[asterisk-users] Problem with new AEX800 card dying because of interrupt problems

Christian Weeks cpw at weeksfamily.ca
Wed Sep 8 15:27:49 CDT 2010


On Wed, 2010-09-08 at 11:06 -0500, Shaun Ruffell wrote:
> On 09/08/2010 10:38 AM, Christian Weeks wrote:
> > So I am asking the list, do you have any advice except perhaps to go
> > back to the broken channel bank? Is it really true that my modern server
> > class machine (quad core xeon) cannot handle the AEX800, whereas my
> > seven year old AMD desktop (previous host to the T1) could handle what
> > seems to have been about 3x the capacity? Isn't this a massive
> > regression?
> 
> Does the AEX800 work fine in your old AMD desktop?  If the wctdm24xxp
> driver is having problems servicing the interrupt in a timely fashion in
> your server I would be surprised if other cards in the same system
> wouldn't also experience high interrupt latencies which would probably
> manifest itself as pops and noise on the channels.
OK. The AEX800 can't go in the old server- it's a PCI express card and
the AMD doesn't have a PCI express slot (it's that old). wrt to your
comment about the latencies on the other channels, there is none that is
noticeable. The other card (the older PCI card) has absolutely no
problems at all- it's getting clear audio. In fact, so is the new card-
there's not a sign of anything wrong with it at all, except it suddenly
stops working with these interrupt errors. Which is why I suspect the
driver (esp. given some of the fixes in the dahdi 2.4 release) rather
than the card or the computer.

> 
> Some server class machines can have problems since they aren't optimized
> for "real-time" performance but are instead optimized for overall
> throughput (typically) and there are timing requirements for telephony.
>  In other words, it doesn't matter if your server can handle a thousand
> channels...if it can't service any one channel within 25ms consistently,
> you're going to have issues with audio.
This is not observed in any way. The other card, on the PCI bus, has no
issues, despite being slower and older.
> 
> I would recommend:
> 
> a) checking the transfer rate to your hard drive ('hdparam -t
> /dev/[sda|hda]').  If it's below 4MB/s that's the likely culprit.
> Sometimes setting the kernel command line parameter to "hda=none" can
> help depending on the kernel version you're using.  I've also seen slow
> transfer rates fixed by changing BIOS settings.

/dev/sdb:
 Timing buffered disk reads:  190 MB in  3.03 seconds =  62.71 MB/sec

Hmm, don't think that's the culprit, somehow. The server has spent two
years before being repurposed as a phone server as a disk server for
mythtv. I'd have noticed disk latency on it a long time ago.

> 
> b) Use cyclictest (https://rt.wiki.kernel.org/index.php/Cyclictest) and
> then stress your system to make sure maximum latencies remain low
> without DAHDI loaded.  System Management Interrupts / Baseboard
> Management Controllers can cause problems here on some servers.

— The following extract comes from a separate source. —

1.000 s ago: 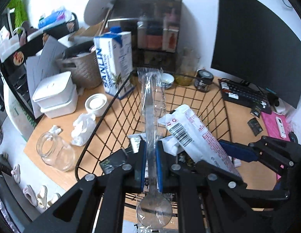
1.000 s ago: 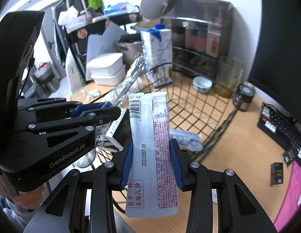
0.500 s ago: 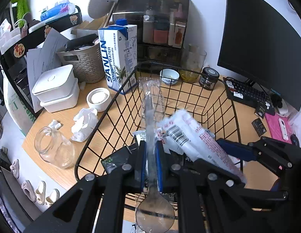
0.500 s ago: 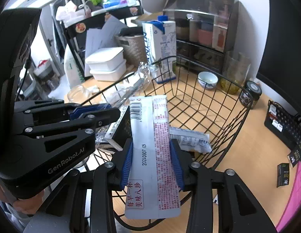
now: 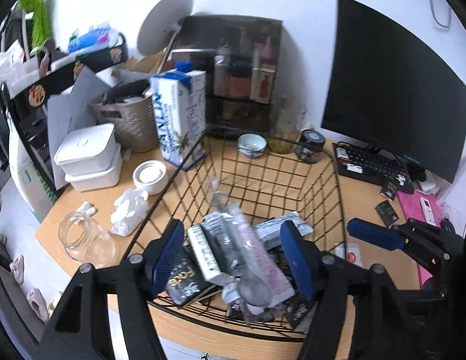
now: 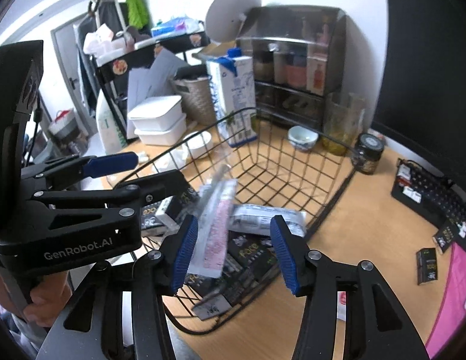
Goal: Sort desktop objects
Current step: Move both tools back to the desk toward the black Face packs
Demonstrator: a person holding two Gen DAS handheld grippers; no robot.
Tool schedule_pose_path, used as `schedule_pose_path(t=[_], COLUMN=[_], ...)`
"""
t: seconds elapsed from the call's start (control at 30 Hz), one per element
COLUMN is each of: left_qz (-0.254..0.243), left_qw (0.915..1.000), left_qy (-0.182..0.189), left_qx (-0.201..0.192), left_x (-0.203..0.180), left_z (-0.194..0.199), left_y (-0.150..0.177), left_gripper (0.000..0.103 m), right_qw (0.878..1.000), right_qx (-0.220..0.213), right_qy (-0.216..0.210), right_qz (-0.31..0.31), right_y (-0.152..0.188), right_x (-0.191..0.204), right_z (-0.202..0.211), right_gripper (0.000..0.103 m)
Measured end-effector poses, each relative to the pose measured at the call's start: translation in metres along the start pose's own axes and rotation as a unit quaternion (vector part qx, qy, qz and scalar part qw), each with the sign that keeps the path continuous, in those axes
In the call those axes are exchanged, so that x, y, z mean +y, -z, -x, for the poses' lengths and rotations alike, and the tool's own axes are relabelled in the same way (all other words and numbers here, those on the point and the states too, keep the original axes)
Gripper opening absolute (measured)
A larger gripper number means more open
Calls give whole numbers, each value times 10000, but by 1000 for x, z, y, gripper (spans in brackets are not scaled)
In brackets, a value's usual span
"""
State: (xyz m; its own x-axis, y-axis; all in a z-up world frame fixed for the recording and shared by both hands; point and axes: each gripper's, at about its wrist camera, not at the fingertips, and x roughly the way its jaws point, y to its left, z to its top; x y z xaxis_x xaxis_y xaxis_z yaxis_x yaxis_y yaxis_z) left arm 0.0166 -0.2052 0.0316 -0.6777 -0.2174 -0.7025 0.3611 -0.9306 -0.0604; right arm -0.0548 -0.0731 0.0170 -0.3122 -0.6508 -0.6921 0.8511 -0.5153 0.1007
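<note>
Right wrist view shows both the right gripper [image 6: 233, 249] and left gripper [image 5: 233, 258] gaping wide, empty, over the basket [image 6: 332, 192] where the blurred packet [image 6: 216, 234] tumbles, so it could bounce out over the rim.

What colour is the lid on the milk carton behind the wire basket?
Blue. The cap on the white and blue carton shows best in the left wrist view.
</note>
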Motion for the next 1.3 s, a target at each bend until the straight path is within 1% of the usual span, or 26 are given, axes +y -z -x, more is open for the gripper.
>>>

OK. I'm not sure which tests I need to run here.

Here's a run at idle:
:~# cyclictest -t -p 80 -n -l 10000
policy: fifo: loadavg: 0.03 0.02 0.00 1/210 16899          

T: 0 (16896) P:80 I:1000 C:  10000 Min:      8 Act:   16 Avg:   22 Max:
568
T: 1 (16897) P:79 I:1500 C:   6673 Min:      8 Act:   12 Avg:   25 Max:
119
T: 2 (16898) P:78 I:2000 C:   5005 Min:      9 Act:   14 Avg:   24 Max:
150
T: 3 (16899) P:77 I:2500 C:   4004 Min:      8 Act:   13 Avg:   30 Max:
420

And here's one with some cpu load:

:~# cyclictest -t -p 80 -n -l 10000
policy: fifo: loadavg: 0.82 0.35 0.12 3/217 17212          

T: 0 (17209) P:80 I:1000 C:  10000 Min:      8 Act:   14 Avg:   26 Max:
8047
T: 1 (17210) P:79 I:1500 C:   6667 Min:      8 Act:   12 Avg:   15 Max:
820
T: 2 (17211) P:78 I:2000 C:   5001 Min:      7 Act:   17 Avg:   34 Max:
8184
T: 3 (17212) P:77 I:2500 C:   4001 Min:      9 Act:   40 Avg:   27 Max:
8786

Max is higher (obviously) but there's not really any evidence of a
signficant difference in latency between the two runs, and it looks well
below your threshold (I think thats usecs for those numbers, so it's
about 3 orders of magnitude slower).

> If cyclictest is shows you have some maximum latency above 128ms, I
> would recommend trying to fix that first, but if for some reason you
> can't, you could trade some of your system memory for increased
> tolerance to system conditions by editing the DRING_SIZE in
> drivers/dahdi/voicebus.h to 256 or 512 depending on what cyclictest
> reported what your maximum latency is.  Keep in mind this isn't a "fix"
> since you'll still have problems in your audio for any latency above 25ms.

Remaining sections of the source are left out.